Reviewed by: Jennie Kermode
"It's pure violence and stupidity. Parts of the movie are like a bad episode of 24."
So said Mathieu Kassovitz, director of this film, before it was even released in the UK - and with publicity like that it doesn't need enemies. Kassovitz claims that he didn't get to direct a single scene the way he wanted - but whether or not this was really a bad thing for the film is less certain. As an action film it's passable fun. As an attempt at science fiction it's atrocious. Kassovitz says that he wanted to make it less violent and more metaphysical but, whilst some of the violence is conceptually interesting, it's the idiotic plot and the characters' dim-witted philosophising that really let it down.
We've all seen this kind of story before. As in The Transporter and Ultraviolet, a cynical mercenary is hired to deliver a package which turns out to be human. In this case it's a girl with mysterious knowledge and a plot-friendly mental illness, another genre staple. She's played by Mélanie Thierry, all wide eyes and blank expressions, and just to stop her getting too friendly with Vin Diesel she has a chaperone, the redoubtable Michelle Yeoh.
The presence of Diesel and Yeoh means that there's some great action to enjoy, though unfortunately it's badly lit and clumsily directed so that one can't always tell who's doing what to whom, and the script never contrives to have them fight each other, the scene all their fans must be longing for. Diesel sleepwalks through a familiar role but still has sufficient charisma to make his character sympathetic and watchable; Yeoh delivers a typically honed performance, doing her utmost with awful dialogue. Gérard Depardieu is underused as a gloriously tacky Russian gangster and Charlotte Rampling plays herself as badly as usual, ostensibly as another of the film's villains. There's a lot of shouting and running about and, well, not really much else.
If you've nothing else to do on a Saturday night, Babylon A.D. is a perfectly passable action romp, benefiting from some interesting futurescapes, but it never really delivers the goods like it should.
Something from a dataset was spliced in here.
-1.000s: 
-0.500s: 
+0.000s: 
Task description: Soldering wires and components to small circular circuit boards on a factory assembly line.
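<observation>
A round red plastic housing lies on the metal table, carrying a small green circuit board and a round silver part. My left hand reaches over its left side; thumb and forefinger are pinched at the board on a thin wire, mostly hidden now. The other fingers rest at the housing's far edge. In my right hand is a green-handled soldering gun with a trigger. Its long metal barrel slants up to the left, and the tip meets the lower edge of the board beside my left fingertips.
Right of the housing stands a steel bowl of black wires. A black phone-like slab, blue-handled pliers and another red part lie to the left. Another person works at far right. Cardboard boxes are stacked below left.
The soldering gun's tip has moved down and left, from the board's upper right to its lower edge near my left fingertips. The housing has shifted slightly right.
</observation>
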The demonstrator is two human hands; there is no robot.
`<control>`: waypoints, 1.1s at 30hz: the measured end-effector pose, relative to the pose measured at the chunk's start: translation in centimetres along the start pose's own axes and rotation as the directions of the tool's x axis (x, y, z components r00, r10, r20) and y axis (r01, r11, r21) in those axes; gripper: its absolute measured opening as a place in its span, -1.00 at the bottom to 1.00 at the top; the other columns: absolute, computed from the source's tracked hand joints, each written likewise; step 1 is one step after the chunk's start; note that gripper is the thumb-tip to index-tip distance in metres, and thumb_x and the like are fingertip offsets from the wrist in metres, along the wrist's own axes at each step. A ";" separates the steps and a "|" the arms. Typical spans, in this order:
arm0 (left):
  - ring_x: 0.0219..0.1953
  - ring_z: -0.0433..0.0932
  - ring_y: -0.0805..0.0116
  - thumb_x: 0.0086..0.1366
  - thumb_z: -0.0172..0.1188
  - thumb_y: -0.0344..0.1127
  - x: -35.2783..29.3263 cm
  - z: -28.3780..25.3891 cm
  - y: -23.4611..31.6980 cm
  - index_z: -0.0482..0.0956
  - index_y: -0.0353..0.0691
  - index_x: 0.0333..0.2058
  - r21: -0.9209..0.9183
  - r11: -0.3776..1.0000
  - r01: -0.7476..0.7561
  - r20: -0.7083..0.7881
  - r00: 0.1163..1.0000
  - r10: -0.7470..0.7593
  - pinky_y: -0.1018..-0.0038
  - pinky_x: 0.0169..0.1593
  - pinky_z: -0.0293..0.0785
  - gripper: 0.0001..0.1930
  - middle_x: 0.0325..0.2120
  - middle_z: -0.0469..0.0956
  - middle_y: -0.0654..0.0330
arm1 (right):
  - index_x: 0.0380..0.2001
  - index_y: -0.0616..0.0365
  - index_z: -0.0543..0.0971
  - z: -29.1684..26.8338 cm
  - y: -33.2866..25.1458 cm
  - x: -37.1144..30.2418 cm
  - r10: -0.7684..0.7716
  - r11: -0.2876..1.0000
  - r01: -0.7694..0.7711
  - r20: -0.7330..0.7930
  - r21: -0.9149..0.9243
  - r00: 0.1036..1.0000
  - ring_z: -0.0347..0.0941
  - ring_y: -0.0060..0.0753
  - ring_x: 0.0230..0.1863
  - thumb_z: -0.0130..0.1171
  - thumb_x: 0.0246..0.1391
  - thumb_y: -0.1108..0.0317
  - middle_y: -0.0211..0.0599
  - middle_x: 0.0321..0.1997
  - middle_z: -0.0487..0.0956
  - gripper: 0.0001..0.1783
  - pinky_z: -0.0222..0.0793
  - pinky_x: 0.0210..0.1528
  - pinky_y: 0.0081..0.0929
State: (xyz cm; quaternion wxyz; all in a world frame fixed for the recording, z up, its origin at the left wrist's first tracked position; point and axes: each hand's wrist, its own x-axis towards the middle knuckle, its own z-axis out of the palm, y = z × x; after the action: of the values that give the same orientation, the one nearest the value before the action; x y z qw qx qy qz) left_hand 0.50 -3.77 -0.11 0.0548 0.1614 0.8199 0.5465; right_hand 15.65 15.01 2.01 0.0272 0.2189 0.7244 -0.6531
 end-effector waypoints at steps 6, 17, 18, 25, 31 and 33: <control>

A sub-Living Daylights chase through the snow and refugee scenes which ape Children Of Men without achieving anything near its credibility clearly mark this out as second rate, a halfhearted effort all round. And whilst there's some fun to be had along the way, the ending seems to have been attached at random, with characters dying or disappearing for no particular reason and a gaudily lit final scene lifting lines from The Terminator. It's a peculiar kettle of fish which never quite comes to the boil.